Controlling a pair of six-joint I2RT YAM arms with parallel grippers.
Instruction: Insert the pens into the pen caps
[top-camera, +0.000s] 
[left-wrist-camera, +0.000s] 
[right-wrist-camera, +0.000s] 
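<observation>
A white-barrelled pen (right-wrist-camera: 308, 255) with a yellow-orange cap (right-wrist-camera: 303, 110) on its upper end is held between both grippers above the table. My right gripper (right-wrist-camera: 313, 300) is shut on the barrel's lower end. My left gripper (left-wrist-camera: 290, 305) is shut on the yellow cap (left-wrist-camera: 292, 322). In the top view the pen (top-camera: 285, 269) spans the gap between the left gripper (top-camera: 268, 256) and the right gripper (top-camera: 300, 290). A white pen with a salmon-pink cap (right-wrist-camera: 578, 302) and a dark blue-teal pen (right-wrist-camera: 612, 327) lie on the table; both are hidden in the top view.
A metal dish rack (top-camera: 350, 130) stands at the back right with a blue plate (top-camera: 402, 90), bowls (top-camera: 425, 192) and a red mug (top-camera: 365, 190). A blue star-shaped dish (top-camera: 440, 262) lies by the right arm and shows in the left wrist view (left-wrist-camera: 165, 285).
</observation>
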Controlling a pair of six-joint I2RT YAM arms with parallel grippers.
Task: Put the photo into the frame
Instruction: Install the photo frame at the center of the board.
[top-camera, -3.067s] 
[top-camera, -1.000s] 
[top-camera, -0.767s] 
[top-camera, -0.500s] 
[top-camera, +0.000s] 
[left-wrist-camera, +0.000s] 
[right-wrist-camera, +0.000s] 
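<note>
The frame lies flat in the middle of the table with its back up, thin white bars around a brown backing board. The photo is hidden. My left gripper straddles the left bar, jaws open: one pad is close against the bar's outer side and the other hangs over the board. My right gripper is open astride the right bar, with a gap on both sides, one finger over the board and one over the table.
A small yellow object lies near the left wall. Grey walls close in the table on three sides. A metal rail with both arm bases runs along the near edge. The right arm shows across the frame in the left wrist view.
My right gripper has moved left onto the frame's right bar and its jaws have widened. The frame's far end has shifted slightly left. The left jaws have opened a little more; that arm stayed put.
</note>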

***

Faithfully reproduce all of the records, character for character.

Controlling a pair of six-joint I2RT YAM arms with parallel grippers.
Instruction: Insert the pens into the pen caps
[top-camera, +0.000s] 
[left-wrist-camera, +0.000s] 
[right-wrist-camera, +0.000s] 
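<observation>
A white-barrelled pen (right-wrist-camera: 308, 255) with a yellow-orange cap (right-wrist-camera: 303, 110) on its upper end is held between both grippers above the table. My right gripper (right-wrist-camera: 313, 300) is shut on the barrel's lower end. My left gripper (left-wrist-camera: 290, 305) is shut on the yellow cap (left-wrist-camera: 292, 322). In the top view the pen (top-camera: 285, 269) spans the gap between the left gripper (top-camera: 268, 256) and the right gripper (top-camera: 300, 290). A white pen with a salmon-pink cap (right-wrist-camera: 578, 302) and a dark blue-teal pen (right-wrist-camera: 612, 327) lie on the table; both are hidden in the top view.
A metal dish rack (top-camera: 350, 130) stands at the back right with a blue plate (top-camera: 402, 90), bowls (top-camera: 425, 192) and a red mug (top-camera: 365, 190). A blue star-shaped dish (top-camera: 440, 262) lies by the right arm and shows in the left wrist view (left-wrist-camera: 165, 285).
</observation>
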Controlling a pair of six-joint I2RT YAM arms with parallel grippers.
Task: Put the photo into the frame
Instruction: Install the photo frame at the center of the board.
[top-camera, -3.067s] 
[top-camera, -1.000s] 
[top-camera, -0.767s] 
[top-camera, -0.500s] 
[top-camera, +0.000s] 
[left-wrist-camera, +0.000s] 
[right-wrist-camera, +0.000s] 
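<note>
The frame lies flat in the middle of the table with its back up, thin white bars around a brown backing board. The photo is hidden. My left gripper straddles the left bar, jaws open: one pad is close against the bar's outer side and the other hangs over the board. My right gripper is open astride the right bar, with a gap on both sides, one finger over the board and one over the table.
A small yellow object lies near the left wall. Grey walls close in the table on three sides. A metal rail with both arm bases runs along the near edge. The right arm shows across the frame in the left wrist view.
My right gripper has moved left onto the frame's right bar and its jaws have widened. The frame's far end has shifted slightly left. The left jaws have opened a little more; that arm stayed put.
</note>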

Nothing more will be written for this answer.